Examine the nodes in your cluster

While provisioning the database in Unit 3, you instructed Azure to create a cluster with two worker nodes and a coordinator node. You can use a few methods to view details about the nodes in the cluster.

  1. First, you can use the Azure portal. In the Azure portal panel of your browser window, select Overview from the left-hand navigation menu.

    Screenshot of the Overview pane in the Azure portal.

    On the Overview page, the sizes of the coordinator and worker nodes are highlighted in the Essentials area, and the Nodes tab, where more details about each node are displayed, is highlighted.
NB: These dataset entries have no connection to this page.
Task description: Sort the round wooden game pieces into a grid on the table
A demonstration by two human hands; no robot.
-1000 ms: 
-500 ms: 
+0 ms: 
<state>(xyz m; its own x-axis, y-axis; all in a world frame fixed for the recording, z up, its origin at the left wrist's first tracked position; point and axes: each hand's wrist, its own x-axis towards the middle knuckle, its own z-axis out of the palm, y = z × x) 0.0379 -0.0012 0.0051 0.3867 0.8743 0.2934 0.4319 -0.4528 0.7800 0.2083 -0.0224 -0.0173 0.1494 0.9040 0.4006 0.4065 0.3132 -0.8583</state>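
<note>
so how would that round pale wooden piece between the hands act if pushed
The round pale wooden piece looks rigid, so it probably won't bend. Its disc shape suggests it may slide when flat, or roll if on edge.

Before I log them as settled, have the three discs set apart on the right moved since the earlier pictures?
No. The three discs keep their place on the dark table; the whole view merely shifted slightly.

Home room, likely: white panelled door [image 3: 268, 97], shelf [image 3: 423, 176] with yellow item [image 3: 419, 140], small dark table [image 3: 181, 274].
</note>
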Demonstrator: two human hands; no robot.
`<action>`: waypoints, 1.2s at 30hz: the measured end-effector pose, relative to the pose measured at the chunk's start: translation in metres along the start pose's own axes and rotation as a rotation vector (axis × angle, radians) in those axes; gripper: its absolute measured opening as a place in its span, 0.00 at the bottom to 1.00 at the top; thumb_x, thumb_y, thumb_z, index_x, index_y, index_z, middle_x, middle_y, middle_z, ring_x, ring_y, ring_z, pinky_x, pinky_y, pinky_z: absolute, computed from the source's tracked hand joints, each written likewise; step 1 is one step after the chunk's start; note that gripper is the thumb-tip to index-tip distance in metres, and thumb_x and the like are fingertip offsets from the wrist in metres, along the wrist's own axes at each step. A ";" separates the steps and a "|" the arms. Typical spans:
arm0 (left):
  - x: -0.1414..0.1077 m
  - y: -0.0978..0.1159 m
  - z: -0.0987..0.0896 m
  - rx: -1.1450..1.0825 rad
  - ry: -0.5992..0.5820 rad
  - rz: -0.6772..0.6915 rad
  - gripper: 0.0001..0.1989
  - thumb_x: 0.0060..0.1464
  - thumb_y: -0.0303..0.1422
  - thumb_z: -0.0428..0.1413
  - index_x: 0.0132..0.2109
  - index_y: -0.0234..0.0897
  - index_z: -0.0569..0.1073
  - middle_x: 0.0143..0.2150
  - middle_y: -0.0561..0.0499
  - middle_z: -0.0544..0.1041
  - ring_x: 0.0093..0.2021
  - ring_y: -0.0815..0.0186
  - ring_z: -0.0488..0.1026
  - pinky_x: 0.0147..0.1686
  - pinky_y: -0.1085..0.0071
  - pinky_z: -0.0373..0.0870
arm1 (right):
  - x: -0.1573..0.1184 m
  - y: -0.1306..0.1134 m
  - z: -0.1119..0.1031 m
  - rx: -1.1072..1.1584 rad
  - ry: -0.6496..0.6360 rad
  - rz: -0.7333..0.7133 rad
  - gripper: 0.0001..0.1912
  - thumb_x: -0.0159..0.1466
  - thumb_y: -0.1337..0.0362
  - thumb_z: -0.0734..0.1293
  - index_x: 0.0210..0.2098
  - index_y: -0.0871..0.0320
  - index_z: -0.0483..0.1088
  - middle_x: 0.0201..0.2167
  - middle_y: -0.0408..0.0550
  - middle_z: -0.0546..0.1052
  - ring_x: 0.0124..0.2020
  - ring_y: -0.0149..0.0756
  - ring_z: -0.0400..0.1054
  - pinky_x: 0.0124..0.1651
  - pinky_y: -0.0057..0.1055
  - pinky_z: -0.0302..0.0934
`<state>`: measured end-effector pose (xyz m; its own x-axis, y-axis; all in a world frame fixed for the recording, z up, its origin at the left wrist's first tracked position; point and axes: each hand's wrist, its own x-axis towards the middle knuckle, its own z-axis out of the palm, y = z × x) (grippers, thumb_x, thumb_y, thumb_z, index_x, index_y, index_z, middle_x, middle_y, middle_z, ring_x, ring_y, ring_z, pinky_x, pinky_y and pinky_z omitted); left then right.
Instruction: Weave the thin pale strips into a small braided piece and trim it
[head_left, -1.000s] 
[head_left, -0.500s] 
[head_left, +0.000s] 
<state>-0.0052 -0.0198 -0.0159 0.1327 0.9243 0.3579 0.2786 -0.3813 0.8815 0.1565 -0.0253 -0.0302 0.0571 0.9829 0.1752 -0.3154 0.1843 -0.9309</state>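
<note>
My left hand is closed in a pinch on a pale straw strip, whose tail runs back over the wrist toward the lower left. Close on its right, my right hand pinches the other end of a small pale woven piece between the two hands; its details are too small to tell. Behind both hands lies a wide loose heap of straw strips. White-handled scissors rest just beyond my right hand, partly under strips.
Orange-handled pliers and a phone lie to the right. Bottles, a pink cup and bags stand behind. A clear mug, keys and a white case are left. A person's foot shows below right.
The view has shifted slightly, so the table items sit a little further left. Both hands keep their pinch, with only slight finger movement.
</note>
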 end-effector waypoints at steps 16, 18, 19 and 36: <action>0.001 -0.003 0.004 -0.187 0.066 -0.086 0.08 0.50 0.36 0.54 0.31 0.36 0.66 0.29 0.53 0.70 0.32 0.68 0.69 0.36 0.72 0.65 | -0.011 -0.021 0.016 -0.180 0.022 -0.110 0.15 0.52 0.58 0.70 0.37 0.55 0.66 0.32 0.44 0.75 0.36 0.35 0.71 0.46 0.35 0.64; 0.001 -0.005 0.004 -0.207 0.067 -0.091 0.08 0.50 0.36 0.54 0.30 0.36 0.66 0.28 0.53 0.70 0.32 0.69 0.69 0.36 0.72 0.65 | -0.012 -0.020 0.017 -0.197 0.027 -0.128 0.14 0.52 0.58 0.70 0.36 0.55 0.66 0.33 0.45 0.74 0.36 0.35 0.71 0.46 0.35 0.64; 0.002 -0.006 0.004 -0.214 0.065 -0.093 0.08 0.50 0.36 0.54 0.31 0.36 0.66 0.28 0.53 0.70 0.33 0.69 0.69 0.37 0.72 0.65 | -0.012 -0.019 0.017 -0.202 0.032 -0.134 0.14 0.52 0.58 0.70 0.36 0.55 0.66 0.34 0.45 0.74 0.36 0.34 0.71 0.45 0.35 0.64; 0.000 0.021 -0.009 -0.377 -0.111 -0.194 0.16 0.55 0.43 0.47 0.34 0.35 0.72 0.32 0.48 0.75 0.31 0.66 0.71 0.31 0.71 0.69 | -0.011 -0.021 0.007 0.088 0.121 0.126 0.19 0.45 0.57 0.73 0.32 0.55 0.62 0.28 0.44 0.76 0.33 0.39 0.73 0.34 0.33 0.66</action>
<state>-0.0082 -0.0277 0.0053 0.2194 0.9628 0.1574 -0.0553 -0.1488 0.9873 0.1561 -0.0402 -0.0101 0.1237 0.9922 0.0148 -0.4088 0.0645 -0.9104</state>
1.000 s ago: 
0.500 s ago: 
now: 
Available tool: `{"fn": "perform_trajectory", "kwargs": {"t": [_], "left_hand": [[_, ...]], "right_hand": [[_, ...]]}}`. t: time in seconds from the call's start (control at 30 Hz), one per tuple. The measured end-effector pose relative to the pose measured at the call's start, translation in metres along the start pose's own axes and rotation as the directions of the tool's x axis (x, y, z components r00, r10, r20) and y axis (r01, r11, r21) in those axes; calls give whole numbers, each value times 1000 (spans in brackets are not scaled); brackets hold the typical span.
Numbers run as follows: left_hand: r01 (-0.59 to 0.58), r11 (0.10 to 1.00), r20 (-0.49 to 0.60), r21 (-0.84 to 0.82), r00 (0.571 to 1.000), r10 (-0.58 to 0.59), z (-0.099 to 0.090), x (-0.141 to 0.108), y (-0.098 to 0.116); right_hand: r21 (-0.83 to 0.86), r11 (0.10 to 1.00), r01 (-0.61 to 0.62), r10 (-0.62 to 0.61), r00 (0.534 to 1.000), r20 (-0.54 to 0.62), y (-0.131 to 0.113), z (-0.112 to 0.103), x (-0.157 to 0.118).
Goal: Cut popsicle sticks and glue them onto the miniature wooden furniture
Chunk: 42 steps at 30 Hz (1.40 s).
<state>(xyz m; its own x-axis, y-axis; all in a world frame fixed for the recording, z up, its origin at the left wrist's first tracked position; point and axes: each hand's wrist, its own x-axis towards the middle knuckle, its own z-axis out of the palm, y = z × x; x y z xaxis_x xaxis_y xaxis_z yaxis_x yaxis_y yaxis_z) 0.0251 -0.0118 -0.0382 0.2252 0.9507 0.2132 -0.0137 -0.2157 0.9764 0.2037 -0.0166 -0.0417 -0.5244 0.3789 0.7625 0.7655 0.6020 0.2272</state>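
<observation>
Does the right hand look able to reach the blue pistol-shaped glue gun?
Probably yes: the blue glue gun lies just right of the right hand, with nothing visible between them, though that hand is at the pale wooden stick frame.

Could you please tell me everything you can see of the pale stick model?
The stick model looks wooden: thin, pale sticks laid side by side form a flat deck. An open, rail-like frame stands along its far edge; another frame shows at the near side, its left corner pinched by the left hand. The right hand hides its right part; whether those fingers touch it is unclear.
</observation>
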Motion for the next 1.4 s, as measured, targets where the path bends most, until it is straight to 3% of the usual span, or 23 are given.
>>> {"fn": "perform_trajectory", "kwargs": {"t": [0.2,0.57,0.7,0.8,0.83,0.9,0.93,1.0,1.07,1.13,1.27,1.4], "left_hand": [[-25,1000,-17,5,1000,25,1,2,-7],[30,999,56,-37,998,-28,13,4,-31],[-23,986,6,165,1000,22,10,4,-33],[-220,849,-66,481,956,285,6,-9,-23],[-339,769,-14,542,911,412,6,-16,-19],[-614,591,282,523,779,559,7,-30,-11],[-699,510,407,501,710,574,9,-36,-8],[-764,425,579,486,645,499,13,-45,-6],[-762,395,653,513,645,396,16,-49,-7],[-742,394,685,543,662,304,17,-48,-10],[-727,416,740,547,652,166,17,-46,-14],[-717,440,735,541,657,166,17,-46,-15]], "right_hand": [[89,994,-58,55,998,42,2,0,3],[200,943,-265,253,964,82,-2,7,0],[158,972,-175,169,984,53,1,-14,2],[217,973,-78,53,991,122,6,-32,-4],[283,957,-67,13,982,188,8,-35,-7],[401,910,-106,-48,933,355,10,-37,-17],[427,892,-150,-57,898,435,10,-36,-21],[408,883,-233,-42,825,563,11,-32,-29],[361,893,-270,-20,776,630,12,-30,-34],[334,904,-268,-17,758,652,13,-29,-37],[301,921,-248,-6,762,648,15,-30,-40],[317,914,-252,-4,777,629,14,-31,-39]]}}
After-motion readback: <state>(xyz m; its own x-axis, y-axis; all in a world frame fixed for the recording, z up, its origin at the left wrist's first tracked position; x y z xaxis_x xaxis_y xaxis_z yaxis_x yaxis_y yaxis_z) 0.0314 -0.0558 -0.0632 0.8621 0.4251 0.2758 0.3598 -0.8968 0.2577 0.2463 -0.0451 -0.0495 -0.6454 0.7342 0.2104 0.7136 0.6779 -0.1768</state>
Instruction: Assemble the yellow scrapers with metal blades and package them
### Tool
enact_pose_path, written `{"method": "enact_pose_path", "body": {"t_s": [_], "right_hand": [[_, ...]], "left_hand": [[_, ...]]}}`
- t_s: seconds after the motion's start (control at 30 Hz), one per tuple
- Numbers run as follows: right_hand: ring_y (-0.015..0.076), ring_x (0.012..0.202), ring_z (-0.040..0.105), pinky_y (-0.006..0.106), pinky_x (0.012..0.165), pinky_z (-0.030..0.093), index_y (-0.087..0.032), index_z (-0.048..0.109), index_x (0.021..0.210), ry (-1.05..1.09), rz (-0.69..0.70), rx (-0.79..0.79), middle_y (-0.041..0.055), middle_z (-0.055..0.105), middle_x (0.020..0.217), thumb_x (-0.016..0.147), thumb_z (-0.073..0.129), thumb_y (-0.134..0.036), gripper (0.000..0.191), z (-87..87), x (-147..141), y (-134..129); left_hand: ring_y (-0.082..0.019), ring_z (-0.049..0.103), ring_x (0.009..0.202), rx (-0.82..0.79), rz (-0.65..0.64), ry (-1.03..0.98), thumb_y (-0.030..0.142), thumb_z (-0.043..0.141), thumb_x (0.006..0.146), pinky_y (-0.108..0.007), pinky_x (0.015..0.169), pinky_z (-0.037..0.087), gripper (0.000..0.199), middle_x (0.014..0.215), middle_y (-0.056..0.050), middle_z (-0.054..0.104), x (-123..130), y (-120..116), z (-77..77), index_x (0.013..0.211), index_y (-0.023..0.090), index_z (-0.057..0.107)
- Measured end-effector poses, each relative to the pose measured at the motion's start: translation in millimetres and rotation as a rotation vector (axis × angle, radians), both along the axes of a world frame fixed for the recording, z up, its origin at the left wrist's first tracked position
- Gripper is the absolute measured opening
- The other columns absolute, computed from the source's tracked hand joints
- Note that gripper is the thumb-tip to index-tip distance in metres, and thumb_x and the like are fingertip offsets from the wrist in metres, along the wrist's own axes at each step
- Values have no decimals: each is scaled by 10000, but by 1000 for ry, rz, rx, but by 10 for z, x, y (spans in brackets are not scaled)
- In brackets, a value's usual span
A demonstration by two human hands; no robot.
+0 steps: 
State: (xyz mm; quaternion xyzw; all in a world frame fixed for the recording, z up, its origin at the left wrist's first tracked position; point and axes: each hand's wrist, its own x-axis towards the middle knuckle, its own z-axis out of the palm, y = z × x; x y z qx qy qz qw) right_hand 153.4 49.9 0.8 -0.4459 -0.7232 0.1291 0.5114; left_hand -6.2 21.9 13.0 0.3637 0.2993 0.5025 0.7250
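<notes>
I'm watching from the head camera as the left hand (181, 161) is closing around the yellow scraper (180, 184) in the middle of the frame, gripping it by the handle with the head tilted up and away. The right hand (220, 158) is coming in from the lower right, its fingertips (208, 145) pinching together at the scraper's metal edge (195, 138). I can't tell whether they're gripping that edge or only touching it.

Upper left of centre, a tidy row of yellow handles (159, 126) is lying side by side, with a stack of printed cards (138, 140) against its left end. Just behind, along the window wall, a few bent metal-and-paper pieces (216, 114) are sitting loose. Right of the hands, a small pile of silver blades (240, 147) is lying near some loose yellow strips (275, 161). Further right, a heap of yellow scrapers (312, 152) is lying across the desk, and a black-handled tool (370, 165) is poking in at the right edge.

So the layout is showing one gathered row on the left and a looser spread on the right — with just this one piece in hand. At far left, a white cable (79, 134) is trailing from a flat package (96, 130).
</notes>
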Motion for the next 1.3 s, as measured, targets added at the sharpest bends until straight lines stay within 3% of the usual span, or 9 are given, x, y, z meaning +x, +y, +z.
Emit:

    The Azure portal provides high-level details about nodes in the cluster. The Essentials area of the Overview page provides details about the sizes of the coordinator and worker nodes. Selecting either of these panes will take you to the Scale page, where you can change the configuration of your cluster.

    In addition, the Nodes tab below the Essentials area shows a breakdown of the nodes, with worker nodes appearing below the coordinator node. Here, you can view the status of your nodes and the availability zone and fully qualified domain name for each.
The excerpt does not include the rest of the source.